Beatrice parlava e già le stavano cucendo la lingua al ruolo.
Poi accade una cosa minuscola. Un niente.
Un cambio d’aria.
Lei, nel mezzo della frase, alzò lo sguardo.
Non avrebbe dovuto guardare in alto. Non era previsto.

Amarlo non è un gesto romantico. È una scelta.
E ogni scelta ha un prezzo.

Non lei mi ruba l’uomo. Piuttosto: lui appartiene a troppe porte chiuse per essere tuo. E subito dopo, come una fitta breve e inutile: e non so perché mi importa.

Tra intrighi politici, fedeltà pericolose e una città pronta a condannare prima ancora di ascoltare.

Era l’intuizione fredda che la rete stava per fare altri nodi, e che quando una rete annoda non prende solo chi merita: prende chi capita. Chi è esposto. Chi è vicino. Chi sta nel mezzo.


Non tutto si cela alla luce del sole, e la Firenze della fine del 1400 nasconde molto più di quanto mostra.
Ombre su Firenze di Sara Pratesi parte da qui: da una città rinascimentale dove l’onore familiare pesa più della verità, dove alcuni nomi incutono timore e altri pretendono rispetto.

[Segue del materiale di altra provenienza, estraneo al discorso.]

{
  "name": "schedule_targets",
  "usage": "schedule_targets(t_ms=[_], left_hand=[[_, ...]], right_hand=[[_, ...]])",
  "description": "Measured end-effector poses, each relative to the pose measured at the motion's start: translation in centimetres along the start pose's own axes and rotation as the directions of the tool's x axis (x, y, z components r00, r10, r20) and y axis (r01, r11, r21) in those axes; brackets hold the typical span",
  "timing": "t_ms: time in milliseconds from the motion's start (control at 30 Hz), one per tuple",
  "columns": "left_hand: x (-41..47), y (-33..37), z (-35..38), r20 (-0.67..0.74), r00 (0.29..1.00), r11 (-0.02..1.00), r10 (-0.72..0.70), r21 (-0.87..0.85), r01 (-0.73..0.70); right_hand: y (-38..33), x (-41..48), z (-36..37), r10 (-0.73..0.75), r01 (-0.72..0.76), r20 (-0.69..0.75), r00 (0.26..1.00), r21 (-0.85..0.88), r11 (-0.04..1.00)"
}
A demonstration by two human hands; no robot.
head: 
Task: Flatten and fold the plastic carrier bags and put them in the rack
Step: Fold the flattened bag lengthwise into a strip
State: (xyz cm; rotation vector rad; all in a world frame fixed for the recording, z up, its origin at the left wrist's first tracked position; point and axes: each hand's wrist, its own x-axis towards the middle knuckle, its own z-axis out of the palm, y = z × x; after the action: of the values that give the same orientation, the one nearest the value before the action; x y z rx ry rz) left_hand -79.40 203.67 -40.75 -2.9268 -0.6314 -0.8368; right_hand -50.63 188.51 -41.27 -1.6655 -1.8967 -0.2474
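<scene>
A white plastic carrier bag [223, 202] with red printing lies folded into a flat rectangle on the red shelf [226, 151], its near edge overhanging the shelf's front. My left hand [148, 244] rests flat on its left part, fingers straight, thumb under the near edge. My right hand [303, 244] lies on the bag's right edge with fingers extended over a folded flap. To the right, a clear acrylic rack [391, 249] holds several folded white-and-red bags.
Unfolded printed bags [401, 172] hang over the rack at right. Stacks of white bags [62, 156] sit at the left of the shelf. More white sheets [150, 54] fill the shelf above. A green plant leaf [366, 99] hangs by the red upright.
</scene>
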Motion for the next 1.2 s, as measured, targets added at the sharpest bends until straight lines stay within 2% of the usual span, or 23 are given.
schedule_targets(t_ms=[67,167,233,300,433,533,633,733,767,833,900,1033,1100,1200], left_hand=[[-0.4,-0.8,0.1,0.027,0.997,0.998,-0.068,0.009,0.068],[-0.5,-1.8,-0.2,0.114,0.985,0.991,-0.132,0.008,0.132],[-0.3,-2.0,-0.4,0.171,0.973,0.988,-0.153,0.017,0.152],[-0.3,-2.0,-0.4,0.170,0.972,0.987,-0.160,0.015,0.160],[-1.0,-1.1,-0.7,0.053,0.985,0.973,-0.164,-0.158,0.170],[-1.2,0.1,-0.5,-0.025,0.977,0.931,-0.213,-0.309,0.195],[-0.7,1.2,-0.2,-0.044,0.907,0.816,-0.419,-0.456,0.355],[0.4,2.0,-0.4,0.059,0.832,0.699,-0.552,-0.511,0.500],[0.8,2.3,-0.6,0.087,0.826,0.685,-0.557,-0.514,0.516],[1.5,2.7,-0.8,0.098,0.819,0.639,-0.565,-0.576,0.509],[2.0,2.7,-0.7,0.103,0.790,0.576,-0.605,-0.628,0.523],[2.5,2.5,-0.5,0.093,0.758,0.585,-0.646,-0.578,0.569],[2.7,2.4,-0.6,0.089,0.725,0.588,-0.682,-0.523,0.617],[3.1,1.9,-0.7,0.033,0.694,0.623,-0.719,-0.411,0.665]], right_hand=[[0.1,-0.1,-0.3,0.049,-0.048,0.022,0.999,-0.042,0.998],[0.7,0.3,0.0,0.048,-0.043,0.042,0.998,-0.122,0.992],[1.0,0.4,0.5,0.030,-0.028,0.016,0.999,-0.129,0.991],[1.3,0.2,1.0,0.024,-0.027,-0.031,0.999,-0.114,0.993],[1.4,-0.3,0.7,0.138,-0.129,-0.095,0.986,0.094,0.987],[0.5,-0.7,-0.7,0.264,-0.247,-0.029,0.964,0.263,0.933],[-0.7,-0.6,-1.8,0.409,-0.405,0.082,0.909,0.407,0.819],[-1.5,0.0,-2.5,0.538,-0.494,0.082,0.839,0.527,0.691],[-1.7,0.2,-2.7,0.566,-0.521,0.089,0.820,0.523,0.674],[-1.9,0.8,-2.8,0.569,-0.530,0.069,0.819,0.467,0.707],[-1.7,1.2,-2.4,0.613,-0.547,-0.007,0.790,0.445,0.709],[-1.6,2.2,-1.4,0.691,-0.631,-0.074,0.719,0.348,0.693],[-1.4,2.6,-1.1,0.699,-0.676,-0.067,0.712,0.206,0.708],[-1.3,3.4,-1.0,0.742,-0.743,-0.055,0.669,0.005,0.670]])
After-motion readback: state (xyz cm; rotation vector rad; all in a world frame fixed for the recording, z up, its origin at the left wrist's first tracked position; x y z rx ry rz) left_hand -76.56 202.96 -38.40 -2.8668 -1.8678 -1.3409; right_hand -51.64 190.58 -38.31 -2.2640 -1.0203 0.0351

Narrato in terza persona, il romanzo racconta l’incontro tra Edoardo e Beatrice, due figure che si incrociano in circostanze particolari e che sviluppano un sentimento difficile da riconoscere, soprattutto per Edoardo. Entrambi portano ferite visibili e invisibili, cicatrici che ricordano loro che Firenze non è un luogo idilliaco, ma un sistema di catene sociali che stringono e soffocano.

Edoardo vive con il cuore chiuso: una storia finita male, un ricordo che brucia, una ferita che lo spinge a un autocontrollo spasmodico. Beatrice, nobile macchiata da colpe non sue, si piega alle richieste esterne pur lottando per non perdere la propria identità. Nonostante indossi maschere necessarie, la sua presenza è forte, definita e percepibile fin da subito: non un personaggio di contorno, bensì un autentico pilastro narrativo. Il loro rapporto non è lineare, ma nasce quando iniziano a comprendersi, a leggere l’uno nell’altra e a riconoscersi nelle crepe reciproche.

Accanto a loro spicca Bastiano, personaggio secondario che alleggerisce l’atmosfera cupa con battute e un fare quasi paterno. È lui a dare respiro alla narrazione, a dare risposte e mostrare l’origine del Falco, facendo da perfetto contrappunto alla tensione che avvolge Firenze e Edoardo.

Un’atmosfera cupa, ingombrante, scura e misteriosa, che riflette una città ricca di intrighi, politica e segreti. Il linguaggio evoca fedelmente l’epoca e questo rallenta leggermente l’avvio della lettura, poiché il lettore deve familiarizzare con un modo di parlare lontano dal presente. Anche il ritmo parte lento, ma, una volta comprese le dinamiche e l’ambientazione, accelera con decisione.

Il riferimento ad Assassin’s Creed non è scontato per chi non ha familiarità con il videogioco, ma alcune dinamiche — come la fuga da Firenze — ricordano da vicino le meccaniche dei giochi survival e d’azione, con quella tensione costante che accompagna ogni singola scelta.

Il finale sviluppa ciò che il prologo suggerisce, senza tuttavia offrire una conclusione definitiva: è un inizio di saga che svela e prepara, ma non chiude. Spalanca spiragli e interrogativi lasciando tutto sospeso, a confermare che il tutto è appena iniziato.

In conclusione, Ombre su Firenze è un primo volume che costruisce atmosfera, intrecci e tensioni con cura.
È un romanzo che non si limita a raccontare una storia d’amore, ma scava nelle ombre di una città che vive di intrighi e silenzi.
Un inizio che promette sviluppi più profondi, più oscuri, più intensi e che invita il lettore a restare in ascolto, perché ciò che è stato mostrato finora è solo la superficie di eventi che cambieranno la storia dei personaggi.

Grazie per aver letto fino alla fine.
Alla prossima storia, tra le pagine del blog.